Depuis le début de la crise sanitaire, les communes et les intercommunalités apportent des réponses concrètes aux besoins des habitants et des entreprises locales, y compris en participant au financement des décisions prises par l’État, au-delà même de leur champ de compétences. Elles aussi souffrent de la crise car les dépenses engagées, comme la réduction inédite de leurs ressources, grèvent leurs budgets, alors même qu’elles sont déjà durablement fragilisées par la baisse des dotations.
Il est donc indispensable de préserver leur capacité financière, pour continuer d’assurer les services essentiels à la population et pour relancer les investissements indispensables au soutien du tissu économique local. En estimant aujourd’hui à 14 Mds€ l’impact de la crise sur les budgets locaux, le gouvernement atteste de la réalité du choc financier subi par les collectivités.

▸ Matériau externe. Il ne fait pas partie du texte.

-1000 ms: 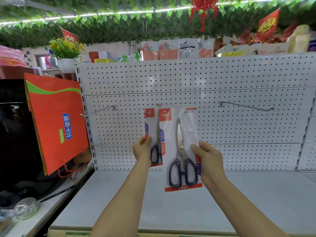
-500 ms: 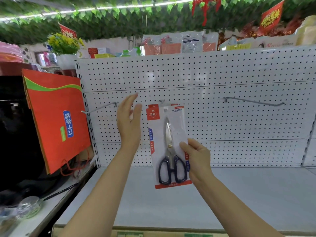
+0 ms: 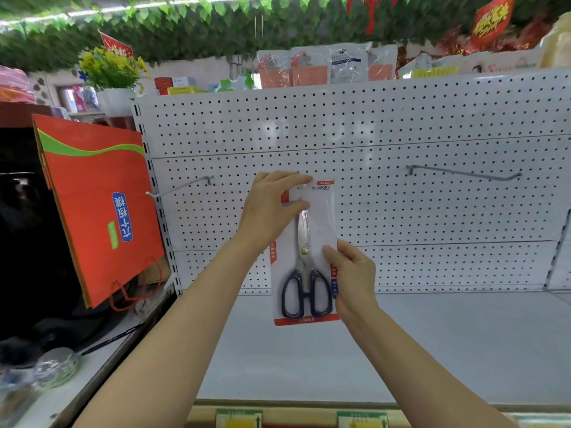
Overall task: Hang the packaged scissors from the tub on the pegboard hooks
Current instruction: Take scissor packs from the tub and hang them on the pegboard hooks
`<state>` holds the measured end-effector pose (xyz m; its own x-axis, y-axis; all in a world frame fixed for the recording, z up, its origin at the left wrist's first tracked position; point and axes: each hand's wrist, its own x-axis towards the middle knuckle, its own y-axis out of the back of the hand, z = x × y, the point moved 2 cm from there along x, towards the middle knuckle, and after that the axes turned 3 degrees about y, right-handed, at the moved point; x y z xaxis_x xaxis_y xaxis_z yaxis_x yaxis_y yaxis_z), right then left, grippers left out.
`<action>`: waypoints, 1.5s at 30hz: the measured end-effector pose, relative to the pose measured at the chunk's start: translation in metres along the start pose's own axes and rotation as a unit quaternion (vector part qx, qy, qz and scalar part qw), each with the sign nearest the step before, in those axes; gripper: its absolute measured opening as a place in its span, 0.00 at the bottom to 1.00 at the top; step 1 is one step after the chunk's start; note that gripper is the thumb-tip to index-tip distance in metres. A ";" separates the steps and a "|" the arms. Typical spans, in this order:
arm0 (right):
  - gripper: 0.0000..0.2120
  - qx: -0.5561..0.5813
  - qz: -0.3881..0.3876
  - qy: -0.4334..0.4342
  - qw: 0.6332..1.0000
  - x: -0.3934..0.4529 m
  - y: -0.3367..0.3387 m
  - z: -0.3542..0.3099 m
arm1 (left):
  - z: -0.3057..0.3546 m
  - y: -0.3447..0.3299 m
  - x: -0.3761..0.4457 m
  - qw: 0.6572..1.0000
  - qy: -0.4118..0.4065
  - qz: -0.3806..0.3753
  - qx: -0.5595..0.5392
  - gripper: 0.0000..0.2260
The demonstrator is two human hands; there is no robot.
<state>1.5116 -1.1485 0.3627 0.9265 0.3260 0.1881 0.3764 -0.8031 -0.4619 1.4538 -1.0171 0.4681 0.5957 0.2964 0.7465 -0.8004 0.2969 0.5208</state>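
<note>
A packaged pair of scissors with dark blue handles hangs upright against the white pegboard, its card top at the middle hook's height. My left hand pinches the card's top left corner and hides the hook behind it. My right hand grips the pack's right edge near the handles. An empty hook sticks out at the left, and another empty hook at the right. An earlier pack hung on the middle hook is hidden behind this one. The tub is out of view.
An orange gift bag hangs at the left of the pegboard. The grey shelf runs below the board. A glass dish sits on the left counter. Packaged goods and a flower pot stand on top of the board.
My left hand let go of the first hung pack, rose, and now pinches the top of the second pack. Both hands brought that pack up to the middle hook.
</note>
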 end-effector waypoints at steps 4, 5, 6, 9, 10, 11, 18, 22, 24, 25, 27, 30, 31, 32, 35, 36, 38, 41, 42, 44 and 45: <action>0.07 -0.010 -0.001 0.008 1.000 0.004 -0.002 0.002 | -0.008 0.001 -0.001 0.999 0.006 0.016 -0.032 0.20; 0.06 -0.011 -0.002 0.010 1.000 0.004 -0.003 0.003 | -0.010 0.002 -0.001 0.999 0.007 0.024 -0.038 0.19; 0.06 -0.011 -0.003 0.010 1.000 0.005 -0.003 0.005 | -0.012 0.003 -0.001 0.999 0.010 0.025 -0.042 0.19; 0.07 -0.004 0.004 0.000 1.000 0.009 -0.004 0.011 | -0.018 0.000 0.005 0.999 0.018 0.003 -0.036 0.19; 0.08 -0.003 0.008 -0.005 1.000 0.012 -0.004 0.013 | -0.020 -0.003 0.008 0.999 0.020 -0.005 -0.030 0.19; 0.08 -0.001 0.012 -0.009 1.000 0.016 -0.004 0.015 | -0.022 -0.006 0.011 0.999 0.021 -0.011 -0.028 0.19; 0.07 -0.028 0.014 -0.032 0.999 0.043 -0.008 0.030 | -0.041 -0.027 0.025 0.999 0.044 -0.016 -0.018 0.18; 0.06 -0.044 0.010 -0.039 0.998 0.060 -0.012 0.036 | -0.048 -0.035 0.032 0.998 0.055 -0.013 -0.015 0.18; 0.06 -0.062 0.009 -0.037 0.997 0.067 -0.013 0.039 | -0.050 -0.038 0.034 0.999 0.052 -0.015 -0.008 0.18; 0.06 -0.072 0.010 -0.035 0.997 0.069 -0.013 0.040 | -0.051 -0.039 0.035 0.999 0.048 -0.014 -0.007 0.18; 0.05 -0.097 0.009 -0.027 0.995 0.073 -0.012 0.040 | -0.052 -0.041 0.035 0.999 0.039 -0.005 -0.008 0.18; 0.05 -0.136 0.006 -0.008 0.991 0.078 -0.009 0.040 | -0.056 -0.044 0.033 0.999 0.035 0.001 -0.018 0.19; 0.05 -0.152 0.007 0.002 0.988 0.079 -0.007 0.039 | -0.057 -0.044 0.033 0.999 0.035 -0.002 -0.024 0.20; 0.05 -0.171 0.007 0.014 0.985 0.080 -0.006 0.039 | -0.058 -0.044 0.032 0.999 0.033 -0.007 -0.027 0.20; 0.06 -0.205 0.008 0.040 0.978 0.082 -0.002 0.035 | -0.058 -0.042 0.030 0.999 0.026 -0.020 -0.025 0.23; 0.06 -0.211 0.009 0.046 0.976 0.083 0.001 0.034 | -0.057 -0.041 0.029 0.999 0.023 -0.021 -0.021 0.24; 0.11 -0.249 0.013 0.070 0.966 0.082 0.008 0.029 | -0.054 -0.038 0.025 1.000 0.015 -0.019 0.006 0.30; 0.21 -0.373 0.020 0.123 0.920 0.072 0.027 0.019 | -0.050 -0.037 0.012 0.999 0.011 -0.015 0.042 0.39; 0.22 -0.413 0.023 0.147 0.898 0.065 0.035 0.013 | -0.049 -0.036 0.006 0.998 0.017 -0.012 0.052 0.41; 0.25 -0.476 0.025 0.194 0.857 0.052 0.051 0.001 | -0.049 -0.035 -0.008 0.996 0.036 -0.004 0.079 0.44; 0.25 -0.500 0.024 0.216 0.838 0.046 0.060 -0.007 | -0.049 -0.034 -0.016 0.995 0.045 0.004 0.092 0.45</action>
<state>1.5763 -1.1855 0.3497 0.7725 0.2445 0.5860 -0.0491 -0.8971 0.4390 1.4752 -0.9873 0.4184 0.5859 0.3804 0.7155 -0.7992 0.1252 0.5879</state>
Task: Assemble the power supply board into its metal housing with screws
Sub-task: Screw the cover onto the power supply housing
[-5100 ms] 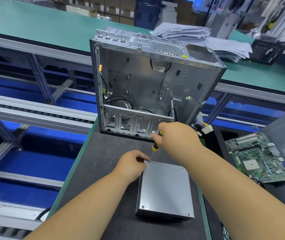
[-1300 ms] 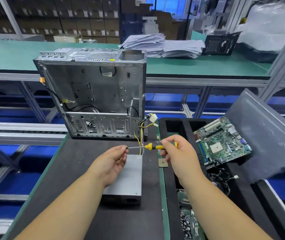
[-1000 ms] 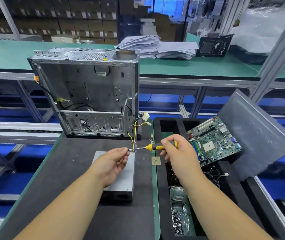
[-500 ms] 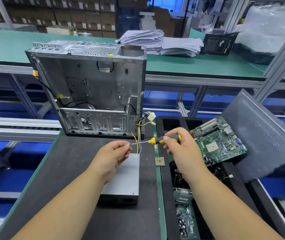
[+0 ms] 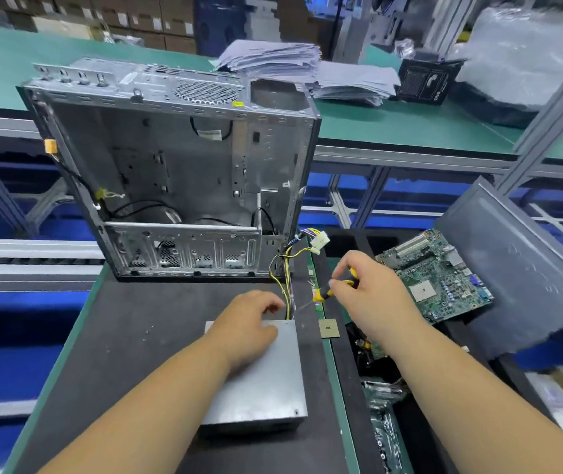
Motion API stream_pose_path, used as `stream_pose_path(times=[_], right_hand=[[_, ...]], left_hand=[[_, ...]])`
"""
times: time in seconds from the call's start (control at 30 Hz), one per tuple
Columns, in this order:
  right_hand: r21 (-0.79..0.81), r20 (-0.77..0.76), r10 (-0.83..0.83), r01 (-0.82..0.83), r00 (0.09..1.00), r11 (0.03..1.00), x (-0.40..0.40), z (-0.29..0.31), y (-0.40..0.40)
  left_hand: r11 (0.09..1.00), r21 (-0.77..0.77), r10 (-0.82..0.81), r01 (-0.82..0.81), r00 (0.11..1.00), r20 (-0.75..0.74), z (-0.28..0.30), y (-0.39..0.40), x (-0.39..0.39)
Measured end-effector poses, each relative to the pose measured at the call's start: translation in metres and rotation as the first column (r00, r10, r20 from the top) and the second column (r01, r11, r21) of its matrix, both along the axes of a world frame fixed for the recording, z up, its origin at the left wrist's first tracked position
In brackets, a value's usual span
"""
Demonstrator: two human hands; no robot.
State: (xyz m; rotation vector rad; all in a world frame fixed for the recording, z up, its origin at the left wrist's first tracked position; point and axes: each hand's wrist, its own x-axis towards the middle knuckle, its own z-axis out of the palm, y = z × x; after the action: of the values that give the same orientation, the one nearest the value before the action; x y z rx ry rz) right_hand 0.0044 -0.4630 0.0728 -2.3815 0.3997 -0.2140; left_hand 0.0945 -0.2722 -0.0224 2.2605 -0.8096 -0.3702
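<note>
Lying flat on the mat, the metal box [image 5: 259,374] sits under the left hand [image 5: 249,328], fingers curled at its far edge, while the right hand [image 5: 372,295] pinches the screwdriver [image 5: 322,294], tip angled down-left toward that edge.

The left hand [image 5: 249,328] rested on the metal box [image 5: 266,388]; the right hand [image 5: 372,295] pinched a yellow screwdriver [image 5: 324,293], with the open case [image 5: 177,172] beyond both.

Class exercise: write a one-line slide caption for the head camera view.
Right hand grips a yellow-handled screwdriver while the left hand rests on the grey power supply box before an open computer case.
</note>
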Motion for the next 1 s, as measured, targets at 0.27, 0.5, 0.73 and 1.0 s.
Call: stream_pose_path(times=[0.27, 0.5, 0.73, 1.0], right_hand=[[-0.188, -0.115, 0.006, -0.028, 0.993, 0.982, 0.017, 0.005, 0.019], [-0.326, -0.162, 0.079, -0.129, 0.984, 0.936, 0.025, 0.015, 0.03], [-0.36, -0.252, 0.294, -0.371, 0.922, 0.856, 0.036, 0.029, 0.035], [-0.434, -0.43, 0.434, -0.602, 0.792, 0.67, 0.046, 0.043, 0.031]], left_hand=[[0.998, -0.033, -0.046, 0.051, 0.991, 0.128, -0.025, -0.01, 0.002], [0.994, -0.099, -0.017, 0.035, 0.984, 0.178, -0.037, -0.011, 0.003], [0.992, -0.122, 0.01, 0.007, 0.99, 0.138, -0.037, -0.009, 0.004], [0.994, -0.092, 0.066, -0.057, 0.994, 0.091, -0.034, -0.01, 0.001]])
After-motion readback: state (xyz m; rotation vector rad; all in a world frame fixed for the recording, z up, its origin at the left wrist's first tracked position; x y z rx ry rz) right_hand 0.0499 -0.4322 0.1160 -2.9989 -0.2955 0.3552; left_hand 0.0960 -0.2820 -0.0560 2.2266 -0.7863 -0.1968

Dans ce contexte, l’AMF se félicite que l’État ait accueilli favorablement ses premières demandes* pour soulager à court terme les finances locales à travers cinq engagements importants : l’élargissement du dispositif comptable d’étalement de charges sur plusieurs exercices, le versement anticipé du FCTVA, l’élargissement du périmètre d’aides en créant un « troisième étage » du Fonds de solidarité, la suspension des contrats d’encadrement des dépenses pour 2020 et le relèvement à 30% du taux de participation de la DSIL et de la DETR aux projets d’investissements.